:: DATA BELOW ::

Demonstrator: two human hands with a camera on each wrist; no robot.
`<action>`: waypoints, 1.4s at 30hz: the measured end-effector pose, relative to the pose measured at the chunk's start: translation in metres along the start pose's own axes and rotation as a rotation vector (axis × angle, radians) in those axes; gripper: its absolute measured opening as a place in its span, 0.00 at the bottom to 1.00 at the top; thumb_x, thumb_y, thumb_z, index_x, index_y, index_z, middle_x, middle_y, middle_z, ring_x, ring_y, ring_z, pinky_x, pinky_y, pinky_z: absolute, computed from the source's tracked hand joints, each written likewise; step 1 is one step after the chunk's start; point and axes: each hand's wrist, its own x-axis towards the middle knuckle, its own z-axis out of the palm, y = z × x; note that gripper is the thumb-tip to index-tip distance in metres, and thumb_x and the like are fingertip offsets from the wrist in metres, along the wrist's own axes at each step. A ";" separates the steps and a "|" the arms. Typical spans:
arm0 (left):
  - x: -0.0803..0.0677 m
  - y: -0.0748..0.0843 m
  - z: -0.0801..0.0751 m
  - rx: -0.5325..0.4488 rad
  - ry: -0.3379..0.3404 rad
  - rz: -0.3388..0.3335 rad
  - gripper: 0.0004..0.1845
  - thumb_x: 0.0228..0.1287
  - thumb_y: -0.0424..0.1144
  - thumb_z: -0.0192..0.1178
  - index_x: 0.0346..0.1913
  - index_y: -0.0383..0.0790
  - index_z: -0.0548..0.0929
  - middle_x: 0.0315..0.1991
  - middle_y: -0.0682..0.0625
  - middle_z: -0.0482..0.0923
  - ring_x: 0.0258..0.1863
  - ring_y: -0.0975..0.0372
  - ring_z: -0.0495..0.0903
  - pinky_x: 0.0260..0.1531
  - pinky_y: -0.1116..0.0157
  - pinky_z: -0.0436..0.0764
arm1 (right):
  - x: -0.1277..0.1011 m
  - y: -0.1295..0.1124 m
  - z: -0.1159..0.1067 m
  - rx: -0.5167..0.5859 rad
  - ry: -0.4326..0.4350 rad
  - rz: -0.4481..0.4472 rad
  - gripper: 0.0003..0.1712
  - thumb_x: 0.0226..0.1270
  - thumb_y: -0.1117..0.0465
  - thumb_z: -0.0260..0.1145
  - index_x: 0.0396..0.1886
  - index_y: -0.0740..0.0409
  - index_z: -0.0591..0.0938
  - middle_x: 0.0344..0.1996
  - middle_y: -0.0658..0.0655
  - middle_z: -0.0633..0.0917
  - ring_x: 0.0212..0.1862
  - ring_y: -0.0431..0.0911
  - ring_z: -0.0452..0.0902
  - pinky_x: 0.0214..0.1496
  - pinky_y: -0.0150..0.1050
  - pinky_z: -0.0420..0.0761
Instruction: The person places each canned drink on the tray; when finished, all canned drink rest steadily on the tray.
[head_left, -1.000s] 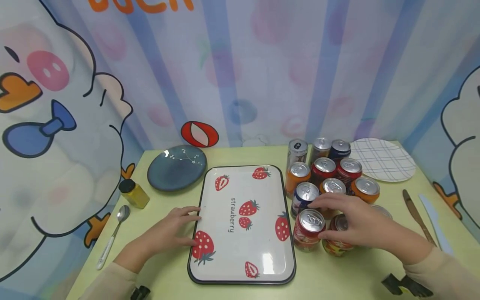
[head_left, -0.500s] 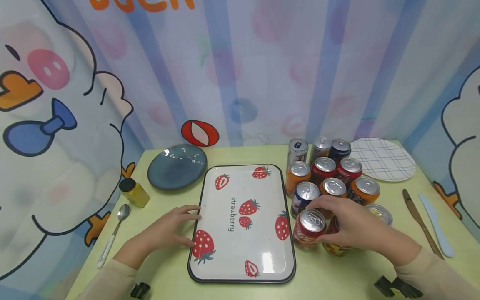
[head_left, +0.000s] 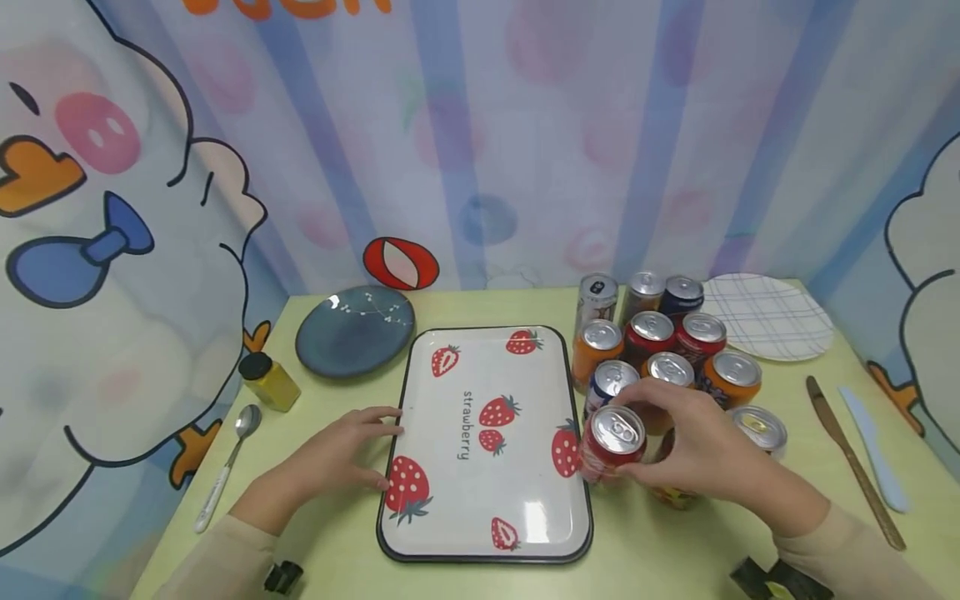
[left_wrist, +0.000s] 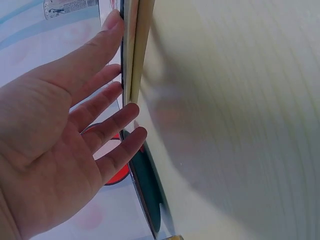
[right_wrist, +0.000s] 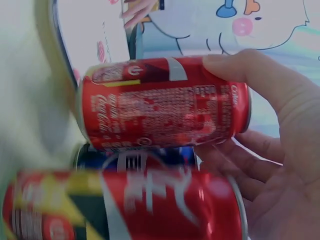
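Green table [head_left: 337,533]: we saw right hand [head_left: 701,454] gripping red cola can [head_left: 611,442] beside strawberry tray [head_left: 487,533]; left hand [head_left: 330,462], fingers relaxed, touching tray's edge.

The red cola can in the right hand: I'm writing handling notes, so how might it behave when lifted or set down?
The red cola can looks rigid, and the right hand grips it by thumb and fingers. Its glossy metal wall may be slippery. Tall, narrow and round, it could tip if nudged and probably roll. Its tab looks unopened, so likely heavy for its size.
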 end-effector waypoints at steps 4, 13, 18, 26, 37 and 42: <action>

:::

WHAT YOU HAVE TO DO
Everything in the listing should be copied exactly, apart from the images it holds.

ANSWER AREA
Demonstrator: two human hands with a camera on each wrist; no robot.
`<action>`: waypoints, 1.4s at 30hz: the measured end-effector pose, relative to the pose measured at the chunk's start: translation in metres along the start pose's own axes and rotation as a rotation vector (axis × angle, radians) in those axes; gripper: its absolute measured opening as a place in its span, 0.00 at the bottom to 1.00 at the top; thumb_x, thumb_y, thumb_z, index_x, index_y, index_z, middle_x, middle_y, middle_z, ring_x, ring_y, ring_z, pinky_x, pinky_y, pinky_z: absolute, computed from the source's tracked hand joints, each written likewise; step 1 is one step after the chunk's start; point and axes: each hand's wrist, its own x-axis towards the middle knuckle, its own z-axis out of the palm, y = z × x; note that gripper is the thumb-tip to index-tip distance in metres, and thumb_x and the like are fingertip offsets from the wrist in metres, along the wrist's own axes at each step. A ";" separates the steps and a "|" the arms. Typical spans:
arm0 (left):
  - x: -0.0803..0.0677 m
  - y: -0.0748..0.0843 m
  - z: -0.0801..0.0751 m
  - rx: -0.5325..0.4488 rad
  - ry: -0.3379..0.3404 rad
  - rz: -0.3388..0.3335 rad
  - gripper: 0.0004..0.1845
  - thumb_x: 0.0228..0.1287
  - thumb_y: -0.0424..0.1144
  - thumb_z: -0.0192..0.1178
  - index_x: 0.0346..0.1913
  - index_y: -0.0383..0.0790
  - index_z: -0.0548..0.0929
  - middle_x: 0.0315..0.1991
  - middle_y: -0.0682..0.0625
  - middle_z: -0.0482..0.0923
  - ring_x: 0.0258..0.1863
  - ring_y: -0.0975..0.0372
  - ring_z: -0.0495..0.0903
  - pinky_x: 0.0260..0.1531
  - pinky_y: -0.1116..0.0157
  - pinky_z: -0.0436..0.0764
arm1 (right):
  - x: -0.1277..0.1011 m
  - y: -0.1295..0.1124 m
  - z: -0.1159..0.1067 m
  - rx: -0.5167..0.5859 rad
  - ry: -0.4326..0.4350 rad
  - rz: -0.4481..0.4472 rad
  - gripper: 0.0003..0.1712
  - thumb_x: 0.0226..0.1270
  - thumb_y: -0.1117..0.0465
  - thumb_z: -0.0260..0.1145
  - index_x: 0.0396..0.1886
  - index_y: -0.0740..0.0409
  - index_z: -0.0591..0.0938
  - middle_x: 0.0344..0.1996
  - middle_y: -0.0658..0.0655
  - middle_z: -0.0633..0.0917
  - ring_x: 0.0212..0.1862
  - ring_y: -0.0431..0.0911
  - ring_z: -0.0452..0.0902
  - pinky_x: 0.0214..0.1496
  - pinky_y: -0.0150..0.1050
  - pinky_z: -0.0420..0.0761
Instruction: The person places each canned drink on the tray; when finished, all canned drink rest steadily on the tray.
[head_left, -1.000s] 
[head_left, -0.500s] 
[head_left, +0.000s] 
[left_wrist, +0.000s] 
[right_wrist, +0.000s] 
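Green table [head_left: 337,533]: we saw right hand [head_left: 701,454] gripping red cola can [head_left: 611,442] beside strawberry tray [head_left: 487,533]; left hand [head_left: 330,462], fingers relaxed, touching tray's edge.

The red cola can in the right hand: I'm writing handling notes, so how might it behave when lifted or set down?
The red cola can looks rigid, and the right hand grips it by thumb and fingers. Its glossy metal wall may be slippery. Tall, narrow and round, it could tip if nudged and probably roll. Its tab looks unopened, so likely heavy for its size.
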 end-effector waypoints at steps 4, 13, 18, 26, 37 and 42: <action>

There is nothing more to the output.